3° / ALORS QUE toute décision doit comporter des motifs ; que toute affirmation d'ordre général équivaut à un défaut de motif ; que la Cour d'appel, qui énonce que la bonne foi de Monsieur Y... « avait été trahie » et que son partenaire aurait « manqué de loyauté », sans apporter le moindre élément permettant de caractériser la mauvaise foi ou la déloyauté de l'exposante au cours des négociations ayant précédé la signature de l'acte de cession, a violé l'article 455 du Code de procédure civile.

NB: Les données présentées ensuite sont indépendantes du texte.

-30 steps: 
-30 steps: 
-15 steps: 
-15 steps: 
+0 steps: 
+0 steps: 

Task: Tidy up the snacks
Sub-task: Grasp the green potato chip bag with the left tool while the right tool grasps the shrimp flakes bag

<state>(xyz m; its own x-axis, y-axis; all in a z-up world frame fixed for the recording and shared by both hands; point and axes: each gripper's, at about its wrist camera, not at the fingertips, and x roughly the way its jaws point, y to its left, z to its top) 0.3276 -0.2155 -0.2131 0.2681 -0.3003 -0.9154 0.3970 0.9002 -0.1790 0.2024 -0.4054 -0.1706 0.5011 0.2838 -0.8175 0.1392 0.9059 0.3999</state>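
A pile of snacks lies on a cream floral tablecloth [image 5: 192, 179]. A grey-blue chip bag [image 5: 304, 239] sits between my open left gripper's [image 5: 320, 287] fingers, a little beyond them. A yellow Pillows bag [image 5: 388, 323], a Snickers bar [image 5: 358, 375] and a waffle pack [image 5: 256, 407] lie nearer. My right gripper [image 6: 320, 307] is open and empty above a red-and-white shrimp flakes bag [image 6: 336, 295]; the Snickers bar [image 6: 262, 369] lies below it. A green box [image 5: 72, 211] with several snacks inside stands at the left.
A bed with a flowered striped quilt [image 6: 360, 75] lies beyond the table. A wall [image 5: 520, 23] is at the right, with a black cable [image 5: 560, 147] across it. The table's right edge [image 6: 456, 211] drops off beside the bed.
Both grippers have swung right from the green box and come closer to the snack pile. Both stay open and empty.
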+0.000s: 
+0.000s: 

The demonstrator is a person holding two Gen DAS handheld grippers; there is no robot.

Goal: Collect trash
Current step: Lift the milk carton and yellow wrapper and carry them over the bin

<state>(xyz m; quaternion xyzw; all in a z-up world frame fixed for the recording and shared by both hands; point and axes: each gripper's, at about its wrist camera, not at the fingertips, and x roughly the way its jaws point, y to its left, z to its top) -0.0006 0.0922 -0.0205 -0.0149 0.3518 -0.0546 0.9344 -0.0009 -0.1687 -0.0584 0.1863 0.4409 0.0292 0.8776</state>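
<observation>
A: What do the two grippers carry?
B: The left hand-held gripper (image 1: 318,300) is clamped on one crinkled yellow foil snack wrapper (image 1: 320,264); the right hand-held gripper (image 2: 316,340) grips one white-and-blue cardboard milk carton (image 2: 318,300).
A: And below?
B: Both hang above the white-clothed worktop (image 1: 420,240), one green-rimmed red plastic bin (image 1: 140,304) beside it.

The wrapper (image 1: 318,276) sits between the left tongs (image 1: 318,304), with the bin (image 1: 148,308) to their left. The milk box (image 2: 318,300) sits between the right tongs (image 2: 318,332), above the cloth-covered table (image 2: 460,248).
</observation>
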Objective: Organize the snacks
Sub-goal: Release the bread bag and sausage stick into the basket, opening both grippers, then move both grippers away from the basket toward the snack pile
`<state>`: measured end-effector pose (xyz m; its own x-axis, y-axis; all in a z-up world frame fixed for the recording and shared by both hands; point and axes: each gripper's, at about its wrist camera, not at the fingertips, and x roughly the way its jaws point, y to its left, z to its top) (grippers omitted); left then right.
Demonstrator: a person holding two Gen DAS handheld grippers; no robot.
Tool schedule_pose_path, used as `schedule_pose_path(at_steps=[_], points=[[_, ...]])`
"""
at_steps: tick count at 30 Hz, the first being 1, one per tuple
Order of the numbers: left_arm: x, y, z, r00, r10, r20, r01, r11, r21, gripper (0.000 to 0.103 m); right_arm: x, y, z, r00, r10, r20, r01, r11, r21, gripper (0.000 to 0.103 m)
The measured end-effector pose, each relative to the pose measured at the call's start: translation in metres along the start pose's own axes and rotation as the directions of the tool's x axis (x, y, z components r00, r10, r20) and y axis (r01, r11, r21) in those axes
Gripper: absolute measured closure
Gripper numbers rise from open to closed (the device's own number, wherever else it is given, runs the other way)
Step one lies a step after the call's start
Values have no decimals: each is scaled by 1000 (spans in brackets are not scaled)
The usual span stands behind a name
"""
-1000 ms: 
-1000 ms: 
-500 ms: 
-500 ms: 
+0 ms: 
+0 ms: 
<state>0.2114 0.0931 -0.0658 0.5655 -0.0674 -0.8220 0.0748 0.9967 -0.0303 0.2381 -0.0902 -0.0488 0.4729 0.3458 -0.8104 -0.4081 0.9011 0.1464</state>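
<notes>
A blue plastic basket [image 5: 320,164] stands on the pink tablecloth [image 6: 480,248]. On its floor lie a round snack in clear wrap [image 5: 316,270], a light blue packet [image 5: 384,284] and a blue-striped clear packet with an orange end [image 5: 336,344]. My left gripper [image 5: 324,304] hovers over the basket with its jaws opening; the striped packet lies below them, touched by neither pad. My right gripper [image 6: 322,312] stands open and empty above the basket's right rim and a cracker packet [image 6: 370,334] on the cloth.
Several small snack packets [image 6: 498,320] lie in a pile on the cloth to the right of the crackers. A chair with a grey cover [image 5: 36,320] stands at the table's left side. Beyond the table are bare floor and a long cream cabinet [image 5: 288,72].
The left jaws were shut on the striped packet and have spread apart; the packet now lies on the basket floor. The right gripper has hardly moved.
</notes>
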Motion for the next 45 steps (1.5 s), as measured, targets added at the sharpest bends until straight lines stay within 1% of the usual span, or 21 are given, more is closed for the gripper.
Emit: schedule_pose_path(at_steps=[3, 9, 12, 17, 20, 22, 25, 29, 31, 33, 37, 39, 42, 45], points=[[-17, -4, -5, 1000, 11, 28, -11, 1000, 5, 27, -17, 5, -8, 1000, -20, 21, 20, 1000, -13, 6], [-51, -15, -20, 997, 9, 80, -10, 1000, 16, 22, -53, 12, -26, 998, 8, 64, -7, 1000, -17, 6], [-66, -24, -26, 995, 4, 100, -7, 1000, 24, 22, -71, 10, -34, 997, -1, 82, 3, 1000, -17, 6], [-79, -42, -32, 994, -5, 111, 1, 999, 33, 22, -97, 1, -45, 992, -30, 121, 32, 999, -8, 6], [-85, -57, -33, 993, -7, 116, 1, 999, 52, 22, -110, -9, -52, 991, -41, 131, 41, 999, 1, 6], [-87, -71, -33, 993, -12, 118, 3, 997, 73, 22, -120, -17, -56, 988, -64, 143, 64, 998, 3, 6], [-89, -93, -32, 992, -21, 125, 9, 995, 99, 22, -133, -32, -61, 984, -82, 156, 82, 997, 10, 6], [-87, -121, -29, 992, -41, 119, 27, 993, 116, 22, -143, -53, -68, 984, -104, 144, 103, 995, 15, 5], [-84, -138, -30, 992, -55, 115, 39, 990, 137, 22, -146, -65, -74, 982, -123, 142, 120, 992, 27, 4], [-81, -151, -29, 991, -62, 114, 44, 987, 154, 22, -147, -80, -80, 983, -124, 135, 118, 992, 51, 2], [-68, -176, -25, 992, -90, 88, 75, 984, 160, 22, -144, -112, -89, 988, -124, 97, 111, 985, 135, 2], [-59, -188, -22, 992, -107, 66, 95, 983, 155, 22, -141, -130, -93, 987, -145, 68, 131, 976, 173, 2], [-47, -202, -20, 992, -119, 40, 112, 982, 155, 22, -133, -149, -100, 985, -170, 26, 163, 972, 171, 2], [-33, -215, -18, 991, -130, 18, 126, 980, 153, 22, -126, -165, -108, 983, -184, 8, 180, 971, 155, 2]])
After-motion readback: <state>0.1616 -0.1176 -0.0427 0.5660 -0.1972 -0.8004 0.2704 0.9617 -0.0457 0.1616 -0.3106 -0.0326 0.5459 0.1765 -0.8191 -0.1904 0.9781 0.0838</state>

4° / ALORS QUE pour condamner la société BIOCORP SERVICES à payer une certaine somme à Monsieur Y... à titre de dommages-intérêts, la Cour d'appel a estimé que ce dernier avait « cru à une convention spécifique » à son profit, consistant en l'émission de 1. 000 bons de souscription d'actions à son profit par la société BIOCORP SERVICES ; qu'en statuant ainsi, tout en constatant que « l'acte de cession du 8 avril 2005 comportait renoncement à tout », que « l'acte de cession des actions écartait tout autre engagement antérieur entre les parties », et enfin qu'« il résulte qu'entre les partenaires à la cession d'actions, les parties sont seulement tenues au contenu dudit acte, y compris en ce que l'article 23. 3 apporte exclusion de tout engagement antérieur qui pouvait avoir été pris au cours des négociations », ce dont il résulte que Monsieur Y... n'avait pu se méprendre sur l'existence d'une autre convention conclue entre les mêmes parties lui conférant des droits autres que ceux dont traitait l'acte de cession, la Cour d'appel a refusé de tirer les conséquences légales qui s'évinçaient de ses propres constatations et violé les articles 1134 et 1382 du Code civil.

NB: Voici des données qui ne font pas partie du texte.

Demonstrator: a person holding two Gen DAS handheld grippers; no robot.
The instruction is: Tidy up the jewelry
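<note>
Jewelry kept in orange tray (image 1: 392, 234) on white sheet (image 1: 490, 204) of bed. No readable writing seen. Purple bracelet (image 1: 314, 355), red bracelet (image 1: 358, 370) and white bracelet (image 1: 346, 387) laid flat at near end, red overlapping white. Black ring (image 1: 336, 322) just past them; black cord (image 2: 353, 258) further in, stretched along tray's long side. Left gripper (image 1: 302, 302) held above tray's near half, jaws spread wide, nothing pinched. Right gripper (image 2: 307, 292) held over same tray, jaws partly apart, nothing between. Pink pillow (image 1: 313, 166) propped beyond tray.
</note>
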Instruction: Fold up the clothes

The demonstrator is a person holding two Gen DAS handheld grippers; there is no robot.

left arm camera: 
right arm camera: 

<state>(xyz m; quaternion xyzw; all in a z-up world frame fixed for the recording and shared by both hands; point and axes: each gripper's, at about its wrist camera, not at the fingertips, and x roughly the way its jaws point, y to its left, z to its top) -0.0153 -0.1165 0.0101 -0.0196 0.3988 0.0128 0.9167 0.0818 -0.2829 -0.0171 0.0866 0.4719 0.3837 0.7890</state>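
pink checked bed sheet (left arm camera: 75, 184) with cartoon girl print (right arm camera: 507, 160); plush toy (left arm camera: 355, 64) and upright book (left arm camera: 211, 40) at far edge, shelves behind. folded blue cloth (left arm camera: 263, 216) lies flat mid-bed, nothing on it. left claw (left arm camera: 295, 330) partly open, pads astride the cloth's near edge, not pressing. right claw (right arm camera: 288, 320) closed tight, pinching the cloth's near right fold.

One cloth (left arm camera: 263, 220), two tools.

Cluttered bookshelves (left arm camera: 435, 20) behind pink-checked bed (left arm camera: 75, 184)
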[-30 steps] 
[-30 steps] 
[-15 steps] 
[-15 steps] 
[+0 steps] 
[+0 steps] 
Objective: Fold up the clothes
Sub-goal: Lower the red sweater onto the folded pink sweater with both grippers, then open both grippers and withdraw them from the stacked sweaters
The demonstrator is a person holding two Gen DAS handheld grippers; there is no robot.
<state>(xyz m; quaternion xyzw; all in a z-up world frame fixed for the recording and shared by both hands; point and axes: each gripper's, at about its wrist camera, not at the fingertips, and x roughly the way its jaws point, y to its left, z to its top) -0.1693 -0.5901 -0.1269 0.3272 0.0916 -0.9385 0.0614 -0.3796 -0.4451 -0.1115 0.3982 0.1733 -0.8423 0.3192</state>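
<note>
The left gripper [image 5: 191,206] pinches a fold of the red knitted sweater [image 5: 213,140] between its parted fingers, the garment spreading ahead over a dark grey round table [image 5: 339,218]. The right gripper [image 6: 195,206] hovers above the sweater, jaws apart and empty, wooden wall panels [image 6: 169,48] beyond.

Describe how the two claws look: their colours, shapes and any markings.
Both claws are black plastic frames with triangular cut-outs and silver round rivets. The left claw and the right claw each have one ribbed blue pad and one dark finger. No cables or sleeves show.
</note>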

5° / ALORS QUE le préjudice, pour être réparable, doit être direct, certain et légitime ; que les conventions légalement formées tiennent lieu de loi à ceux qui les ont faites ; que le cocontractant ne saurait prétendre obtenir l'exécution des propositions discutées en cours de négociation mais qui n'ont pas fait l'objet du contrat finalement conclu au terme des pourparlers ; qu'en réparant le prétendu préjudice subi par Monsieur Yves Y... « résultant pour lui du défaut de mise en oeuvre d'un élément de la négociation », à savoir l'émission de 1. 000 bons de souscription d'actions à son profit par la société BIOCORP SERVICES, tout en constatant que cet élément de la négociation ne faisait pas la matière du contrat finalement conclu entre les parties, en sorte que Monsieur Yves Y... ne pouvait prétendre en obtenir exécution sans méconnaître les termes clairs et précis de la convention qu'il avait conclue, la Cour d'appel a violé l'article 1382 du Code civil, ensemble les article 1134 et suivants du même Code.